_Aim of the task_.
Keep only the lines of the material below that contain the word "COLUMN". Copy those lines.

::: Data segment

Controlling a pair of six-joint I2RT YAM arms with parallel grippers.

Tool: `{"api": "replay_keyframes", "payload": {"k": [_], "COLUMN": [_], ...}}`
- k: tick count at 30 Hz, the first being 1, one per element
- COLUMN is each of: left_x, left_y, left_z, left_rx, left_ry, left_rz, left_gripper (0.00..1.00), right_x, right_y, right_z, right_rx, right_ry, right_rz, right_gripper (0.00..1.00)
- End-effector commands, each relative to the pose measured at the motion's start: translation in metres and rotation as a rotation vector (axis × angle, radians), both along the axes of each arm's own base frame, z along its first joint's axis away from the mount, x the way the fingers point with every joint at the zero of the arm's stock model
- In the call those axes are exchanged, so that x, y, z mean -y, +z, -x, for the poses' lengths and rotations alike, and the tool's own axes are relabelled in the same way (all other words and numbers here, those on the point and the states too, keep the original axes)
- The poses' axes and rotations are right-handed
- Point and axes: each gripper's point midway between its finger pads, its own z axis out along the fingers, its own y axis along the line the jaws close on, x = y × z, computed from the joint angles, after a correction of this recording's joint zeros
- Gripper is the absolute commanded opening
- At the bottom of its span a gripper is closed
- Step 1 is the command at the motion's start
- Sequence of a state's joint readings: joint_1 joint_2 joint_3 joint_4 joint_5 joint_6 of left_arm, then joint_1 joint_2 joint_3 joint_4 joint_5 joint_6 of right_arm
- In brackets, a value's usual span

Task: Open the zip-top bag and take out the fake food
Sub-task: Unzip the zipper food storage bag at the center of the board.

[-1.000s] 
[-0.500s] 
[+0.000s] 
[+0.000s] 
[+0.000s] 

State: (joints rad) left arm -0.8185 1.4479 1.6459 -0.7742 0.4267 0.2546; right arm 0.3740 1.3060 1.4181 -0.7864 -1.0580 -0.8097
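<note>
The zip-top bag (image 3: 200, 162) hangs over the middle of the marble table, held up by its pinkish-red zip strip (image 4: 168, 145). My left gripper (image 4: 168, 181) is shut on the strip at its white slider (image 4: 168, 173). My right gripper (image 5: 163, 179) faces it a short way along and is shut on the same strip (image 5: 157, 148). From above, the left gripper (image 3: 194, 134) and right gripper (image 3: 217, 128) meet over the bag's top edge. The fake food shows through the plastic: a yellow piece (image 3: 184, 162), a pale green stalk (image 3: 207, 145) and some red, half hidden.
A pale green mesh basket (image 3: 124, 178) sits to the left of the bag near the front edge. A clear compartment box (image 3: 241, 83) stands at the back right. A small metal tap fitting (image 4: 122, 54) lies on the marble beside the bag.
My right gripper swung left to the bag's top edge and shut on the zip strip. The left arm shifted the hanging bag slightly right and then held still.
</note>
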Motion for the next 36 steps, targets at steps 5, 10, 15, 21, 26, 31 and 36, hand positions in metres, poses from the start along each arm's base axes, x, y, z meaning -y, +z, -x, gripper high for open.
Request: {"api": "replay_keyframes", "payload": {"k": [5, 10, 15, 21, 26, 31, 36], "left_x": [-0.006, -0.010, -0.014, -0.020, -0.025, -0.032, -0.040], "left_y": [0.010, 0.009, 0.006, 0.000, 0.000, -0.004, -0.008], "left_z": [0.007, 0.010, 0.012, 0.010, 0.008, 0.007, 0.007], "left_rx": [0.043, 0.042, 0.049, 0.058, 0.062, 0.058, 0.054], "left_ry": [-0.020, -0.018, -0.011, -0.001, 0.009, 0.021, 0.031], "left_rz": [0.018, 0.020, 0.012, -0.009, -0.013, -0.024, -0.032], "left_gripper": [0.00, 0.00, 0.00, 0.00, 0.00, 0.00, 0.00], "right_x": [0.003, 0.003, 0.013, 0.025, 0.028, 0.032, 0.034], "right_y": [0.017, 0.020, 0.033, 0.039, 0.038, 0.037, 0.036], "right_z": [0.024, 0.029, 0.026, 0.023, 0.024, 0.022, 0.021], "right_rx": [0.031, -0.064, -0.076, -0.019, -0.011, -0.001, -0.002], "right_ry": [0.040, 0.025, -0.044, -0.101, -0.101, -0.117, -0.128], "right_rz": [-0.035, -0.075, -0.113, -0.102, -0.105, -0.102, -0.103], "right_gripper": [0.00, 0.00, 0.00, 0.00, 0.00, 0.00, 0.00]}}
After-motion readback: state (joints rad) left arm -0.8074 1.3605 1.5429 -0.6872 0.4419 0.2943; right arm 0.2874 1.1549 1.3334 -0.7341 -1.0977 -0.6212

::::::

_Result below_.
Tool: `{"api": "replay_keyframes", "payload": {"k": [_], "COLUMN": [_], ...}}`
- COLUMN is each of: left_x, left_y, left_z, left_rx, left_ry, left_rz, left_gripper (0.00..1.00), right_x, right_y, right_z, right_rx, right_ry, right_rz, right_gripper (0.00..1.00)

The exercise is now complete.